黄贤实在是不想去送信。
前几天,杨廷和让司礼监那个张雄传话给她,今天又让宫女给她传话,询问皇帝的言行举止。
也是是害怕撒谎,也许是不想撒谎,回来的路上,心不在焉。
从宫墙的小门穿到乾清门这条道上。
正看到朱厚照带着内侍过来。
才想着怎么避过去。
朱厚照就叫住了她。
“站在那里不冷吗,过来。”
朱厚照站在不远处,对她招招手。
“奴婢见过陛下,陛下万岁,万岁,万万岁。”
黄贤还住在秀女住的地方。
只不过是单独的院落。
这是朱厚照给杨廷和的面子。
加上黄贤肚子没什么动静,朱厚照也没封她什么名号。
“杨廷和今天找奴婢了,问奴婢最近有没有侍寝,可曾听到陛下对东厂的一些打算。”
“差不多,和我猜的一样,我现在基本能预判杨廷和找你问的问题了。”朱厚照自嘲的笑笑:“你按我说的,说就行了。”
皇帝说话用“我”用的真自然。
黄贤从未想过……皇帝和不得宠的秀女之间,还能如此自然而然的说话,没有半点架子。
她觉得皇帝跟她在蜀地,京城见过的其他人都不一样。那些人眼里都是拿她当个无所谓的人,像是看随时丢弃的蝼蚁。

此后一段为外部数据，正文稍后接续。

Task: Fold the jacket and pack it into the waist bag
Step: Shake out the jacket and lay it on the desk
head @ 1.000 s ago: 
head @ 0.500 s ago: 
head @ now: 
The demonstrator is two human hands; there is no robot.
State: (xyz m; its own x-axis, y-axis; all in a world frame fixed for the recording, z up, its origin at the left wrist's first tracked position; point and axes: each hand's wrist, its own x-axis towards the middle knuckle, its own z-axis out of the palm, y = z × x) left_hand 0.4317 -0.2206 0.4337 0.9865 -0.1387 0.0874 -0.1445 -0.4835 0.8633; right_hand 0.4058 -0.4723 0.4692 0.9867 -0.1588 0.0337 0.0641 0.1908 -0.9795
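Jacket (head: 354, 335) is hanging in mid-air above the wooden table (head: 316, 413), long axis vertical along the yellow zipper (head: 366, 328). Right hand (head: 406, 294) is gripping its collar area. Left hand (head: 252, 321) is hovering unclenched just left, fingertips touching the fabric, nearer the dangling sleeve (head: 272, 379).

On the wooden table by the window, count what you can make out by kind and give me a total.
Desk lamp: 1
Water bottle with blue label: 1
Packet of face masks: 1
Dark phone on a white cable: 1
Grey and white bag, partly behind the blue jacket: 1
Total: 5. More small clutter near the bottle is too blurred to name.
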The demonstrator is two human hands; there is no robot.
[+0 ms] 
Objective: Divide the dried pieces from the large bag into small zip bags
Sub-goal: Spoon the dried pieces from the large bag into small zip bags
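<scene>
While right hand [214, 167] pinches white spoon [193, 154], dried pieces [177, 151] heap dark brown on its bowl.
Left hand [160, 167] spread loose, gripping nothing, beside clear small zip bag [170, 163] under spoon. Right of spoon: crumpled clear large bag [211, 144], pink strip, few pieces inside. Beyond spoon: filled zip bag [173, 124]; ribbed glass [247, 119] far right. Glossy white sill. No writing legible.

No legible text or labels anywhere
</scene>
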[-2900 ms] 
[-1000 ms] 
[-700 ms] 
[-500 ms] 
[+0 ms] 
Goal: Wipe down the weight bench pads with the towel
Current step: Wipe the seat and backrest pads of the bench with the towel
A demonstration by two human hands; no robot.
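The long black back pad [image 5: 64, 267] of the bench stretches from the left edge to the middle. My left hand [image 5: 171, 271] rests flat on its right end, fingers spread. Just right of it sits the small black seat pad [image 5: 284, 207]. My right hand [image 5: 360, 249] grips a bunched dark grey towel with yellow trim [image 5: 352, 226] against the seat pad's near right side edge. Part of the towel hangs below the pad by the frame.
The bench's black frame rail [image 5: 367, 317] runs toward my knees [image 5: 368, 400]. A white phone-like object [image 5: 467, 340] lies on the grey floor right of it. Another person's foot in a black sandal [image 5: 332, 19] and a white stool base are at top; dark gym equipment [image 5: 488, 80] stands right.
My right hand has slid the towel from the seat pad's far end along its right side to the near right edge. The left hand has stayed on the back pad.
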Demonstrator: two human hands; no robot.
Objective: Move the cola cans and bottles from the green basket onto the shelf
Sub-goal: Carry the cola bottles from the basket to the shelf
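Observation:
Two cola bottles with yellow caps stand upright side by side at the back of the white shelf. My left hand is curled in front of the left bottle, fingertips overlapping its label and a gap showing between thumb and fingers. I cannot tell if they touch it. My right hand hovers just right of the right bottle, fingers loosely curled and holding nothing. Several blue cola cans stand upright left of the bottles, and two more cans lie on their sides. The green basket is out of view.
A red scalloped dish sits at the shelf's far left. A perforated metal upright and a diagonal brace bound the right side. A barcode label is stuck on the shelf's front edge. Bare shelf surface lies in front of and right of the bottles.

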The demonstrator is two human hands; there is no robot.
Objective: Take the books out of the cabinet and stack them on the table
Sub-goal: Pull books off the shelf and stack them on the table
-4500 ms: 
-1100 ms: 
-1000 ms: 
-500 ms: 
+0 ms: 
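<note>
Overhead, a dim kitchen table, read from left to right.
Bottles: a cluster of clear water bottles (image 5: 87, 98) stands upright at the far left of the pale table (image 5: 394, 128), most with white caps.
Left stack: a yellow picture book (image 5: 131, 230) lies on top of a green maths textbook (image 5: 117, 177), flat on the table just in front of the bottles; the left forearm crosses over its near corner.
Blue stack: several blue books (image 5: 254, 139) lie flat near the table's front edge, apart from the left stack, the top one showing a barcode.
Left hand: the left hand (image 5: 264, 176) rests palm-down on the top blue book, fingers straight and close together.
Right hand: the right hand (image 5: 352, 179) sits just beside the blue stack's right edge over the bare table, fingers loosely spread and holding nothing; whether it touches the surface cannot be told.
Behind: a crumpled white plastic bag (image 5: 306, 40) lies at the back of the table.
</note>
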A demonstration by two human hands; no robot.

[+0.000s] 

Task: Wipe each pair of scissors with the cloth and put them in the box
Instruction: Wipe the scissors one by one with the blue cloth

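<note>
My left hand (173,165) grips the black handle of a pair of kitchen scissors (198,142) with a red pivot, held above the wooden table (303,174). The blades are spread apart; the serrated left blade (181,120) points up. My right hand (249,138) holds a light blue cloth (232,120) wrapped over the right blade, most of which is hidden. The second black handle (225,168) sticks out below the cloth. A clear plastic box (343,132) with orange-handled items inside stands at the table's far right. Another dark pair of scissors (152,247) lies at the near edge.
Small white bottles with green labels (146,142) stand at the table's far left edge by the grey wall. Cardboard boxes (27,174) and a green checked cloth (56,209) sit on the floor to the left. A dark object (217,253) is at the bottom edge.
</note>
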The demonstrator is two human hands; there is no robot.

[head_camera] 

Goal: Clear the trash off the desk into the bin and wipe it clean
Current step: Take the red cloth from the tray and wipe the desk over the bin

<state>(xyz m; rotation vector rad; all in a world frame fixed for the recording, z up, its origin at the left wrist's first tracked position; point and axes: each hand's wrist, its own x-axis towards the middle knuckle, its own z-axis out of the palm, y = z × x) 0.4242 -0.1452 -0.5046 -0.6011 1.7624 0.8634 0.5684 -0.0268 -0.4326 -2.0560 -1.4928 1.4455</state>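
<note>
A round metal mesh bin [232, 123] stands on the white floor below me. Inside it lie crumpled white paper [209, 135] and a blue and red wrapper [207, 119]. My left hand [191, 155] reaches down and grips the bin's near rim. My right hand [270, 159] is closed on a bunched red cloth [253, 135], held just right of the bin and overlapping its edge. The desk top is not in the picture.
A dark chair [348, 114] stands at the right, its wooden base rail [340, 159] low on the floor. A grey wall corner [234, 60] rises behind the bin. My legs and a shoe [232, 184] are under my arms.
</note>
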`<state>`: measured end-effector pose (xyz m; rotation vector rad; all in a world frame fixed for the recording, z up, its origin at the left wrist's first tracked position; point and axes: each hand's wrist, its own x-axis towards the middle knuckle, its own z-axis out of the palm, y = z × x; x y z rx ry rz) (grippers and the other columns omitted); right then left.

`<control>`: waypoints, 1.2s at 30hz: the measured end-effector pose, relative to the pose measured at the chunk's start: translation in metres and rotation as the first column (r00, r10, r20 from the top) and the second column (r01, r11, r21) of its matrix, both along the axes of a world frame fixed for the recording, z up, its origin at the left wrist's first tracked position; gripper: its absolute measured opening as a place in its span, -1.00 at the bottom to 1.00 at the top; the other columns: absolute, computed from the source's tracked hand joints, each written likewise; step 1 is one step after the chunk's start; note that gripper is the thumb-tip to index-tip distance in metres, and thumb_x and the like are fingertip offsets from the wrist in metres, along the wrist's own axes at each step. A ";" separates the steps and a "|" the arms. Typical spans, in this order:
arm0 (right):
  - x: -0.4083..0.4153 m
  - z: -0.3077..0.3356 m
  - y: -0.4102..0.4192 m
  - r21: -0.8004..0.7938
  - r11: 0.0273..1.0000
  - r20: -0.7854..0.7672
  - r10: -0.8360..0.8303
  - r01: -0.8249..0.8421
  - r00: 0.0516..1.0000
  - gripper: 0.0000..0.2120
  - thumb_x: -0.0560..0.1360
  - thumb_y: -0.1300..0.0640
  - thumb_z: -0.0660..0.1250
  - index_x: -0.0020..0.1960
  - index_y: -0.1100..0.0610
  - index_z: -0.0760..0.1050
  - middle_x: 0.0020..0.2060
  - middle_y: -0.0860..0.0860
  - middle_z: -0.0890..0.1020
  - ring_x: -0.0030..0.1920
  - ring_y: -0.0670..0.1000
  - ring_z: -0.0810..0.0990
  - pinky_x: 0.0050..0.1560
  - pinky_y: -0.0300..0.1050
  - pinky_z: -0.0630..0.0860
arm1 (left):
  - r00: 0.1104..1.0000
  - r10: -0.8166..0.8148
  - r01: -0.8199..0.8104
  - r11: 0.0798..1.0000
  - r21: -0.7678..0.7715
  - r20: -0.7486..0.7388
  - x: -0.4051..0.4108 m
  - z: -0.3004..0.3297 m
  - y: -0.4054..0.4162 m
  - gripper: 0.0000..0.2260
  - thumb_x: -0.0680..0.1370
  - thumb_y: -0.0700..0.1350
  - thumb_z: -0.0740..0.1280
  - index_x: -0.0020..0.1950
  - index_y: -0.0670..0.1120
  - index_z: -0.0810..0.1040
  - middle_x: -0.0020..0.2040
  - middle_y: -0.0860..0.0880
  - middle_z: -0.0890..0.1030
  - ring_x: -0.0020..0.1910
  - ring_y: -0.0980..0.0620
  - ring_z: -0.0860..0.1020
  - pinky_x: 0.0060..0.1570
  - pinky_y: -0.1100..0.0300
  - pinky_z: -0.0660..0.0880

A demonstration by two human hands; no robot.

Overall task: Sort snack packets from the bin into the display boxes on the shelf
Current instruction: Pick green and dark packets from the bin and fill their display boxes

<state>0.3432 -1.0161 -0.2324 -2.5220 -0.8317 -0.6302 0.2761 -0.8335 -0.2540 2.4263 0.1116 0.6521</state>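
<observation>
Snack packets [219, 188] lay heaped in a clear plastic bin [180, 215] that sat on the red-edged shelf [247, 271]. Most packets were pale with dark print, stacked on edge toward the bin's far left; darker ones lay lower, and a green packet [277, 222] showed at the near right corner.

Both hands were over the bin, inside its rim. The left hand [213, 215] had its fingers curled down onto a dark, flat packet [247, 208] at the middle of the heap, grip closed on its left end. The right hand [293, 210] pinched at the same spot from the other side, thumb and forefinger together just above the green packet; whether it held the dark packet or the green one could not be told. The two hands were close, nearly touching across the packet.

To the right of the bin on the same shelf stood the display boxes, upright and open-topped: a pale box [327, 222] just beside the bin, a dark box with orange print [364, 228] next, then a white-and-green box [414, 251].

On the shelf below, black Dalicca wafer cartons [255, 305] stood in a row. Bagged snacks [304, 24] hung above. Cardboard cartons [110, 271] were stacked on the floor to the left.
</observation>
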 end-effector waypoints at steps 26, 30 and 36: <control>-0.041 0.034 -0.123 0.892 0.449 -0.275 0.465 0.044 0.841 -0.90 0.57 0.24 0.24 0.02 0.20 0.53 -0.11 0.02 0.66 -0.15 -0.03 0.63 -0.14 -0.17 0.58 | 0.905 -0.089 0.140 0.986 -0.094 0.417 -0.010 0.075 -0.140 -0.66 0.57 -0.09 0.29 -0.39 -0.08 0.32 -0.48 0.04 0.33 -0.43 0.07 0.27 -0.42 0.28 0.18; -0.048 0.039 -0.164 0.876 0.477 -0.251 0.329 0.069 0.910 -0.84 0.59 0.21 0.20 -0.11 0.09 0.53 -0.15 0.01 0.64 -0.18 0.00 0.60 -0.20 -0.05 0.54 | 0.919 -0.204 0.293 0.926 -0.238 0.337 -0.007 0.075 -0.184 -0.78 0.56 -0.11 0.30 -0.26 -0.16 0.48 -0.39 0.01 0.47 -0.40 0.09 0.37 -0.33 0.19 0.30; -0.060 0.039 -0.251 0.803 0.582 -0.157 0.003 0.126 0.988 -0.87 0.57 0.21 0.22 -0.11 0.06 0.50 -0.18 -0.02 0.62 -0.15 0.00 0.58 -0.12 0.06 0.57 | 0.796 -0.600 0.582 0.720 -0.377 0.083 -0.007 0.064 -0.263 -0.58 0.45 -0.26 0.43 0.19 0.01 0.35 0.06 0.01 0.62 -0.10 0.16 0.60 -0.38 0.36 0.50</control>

她在皇帝眼里,看到他拿自己当个人在“交谈”,还会询问自己冷不冷,可是深究起来,自己又说不上来是哪不一样。
另外,她也知道,他肯定是知道杨廷和找她这件事了。
“屋子冷,陛下喝茶吗……那个是杨廷和给的新茶叶,是按陛下喜好给奴婢准备的,应该不错。”
“好啊。”
黄贤于是从柜子里,拿出包装名贵的茶叶,开始泡茶。
她转头瞥了他一眼,心想这是杨廷和给她,让她拿来讨好皇帝留宿时用的,万一有毒……但是她也没有不泡茶的打算,只是低着头,先给自己泡了杯。
“有专试毒的东西。”朱厚照挥了挥手。
他自然而然说完,又道:“生命很珍贵,只有一次,不必搭在这种事上。”
黄贤偏了偏头,眼神里很古怪的看着朱厚照,生命珍贵这话,从皇帝嘴里说出来,真的很奇怪。
人命贱如草,皇帝也会生怜悯之心嘛。
朱厚照看着那茶,确实是自己平时喝的,但是也没喝几口,说了会儿话就往文渊阁走去。
平日里,朱厚照基本不会去文渊阁,因为是几只狐狸的老窝。
朱厚照还没进文渊阁大门,就听到里面的争吵声,门关着,声音却很清晰。
“下官说的有错吗?都是按照律法判的,不曾偏向任何人,这要是太祖朝,十几两就直接扒皮,更何况是几十万两。”
“证据可以伪造,你就那么相信,至少要让大理寺和都察院再复审!”
“杨公,还审什么审,基本证据确凿,有什么可审的!”
“张锐带张茂进豹房这件事,反过来想,正好能打消陛下去豹房的念头,张锐是功臣啊。”
“可以劝阻陛下,但没必要拿一个阉宦带贼首进豹房来邀功,还有这件事跟张锐贪污是两码事,我只是按大明律办事。”
“都别争了!”
“不争可以,把东厂的案子交给大理寺复审。”
“复审什么,你想多给张锐留时间吗,你是不是昏了头了,给阉宦辩解!”
“姓焦的,你给我闭嘴!”
朱厚照踏上台阶,只看到杨廷和手指着焦芳,都快要把焦芳脑袋上的纱冠给戳飞。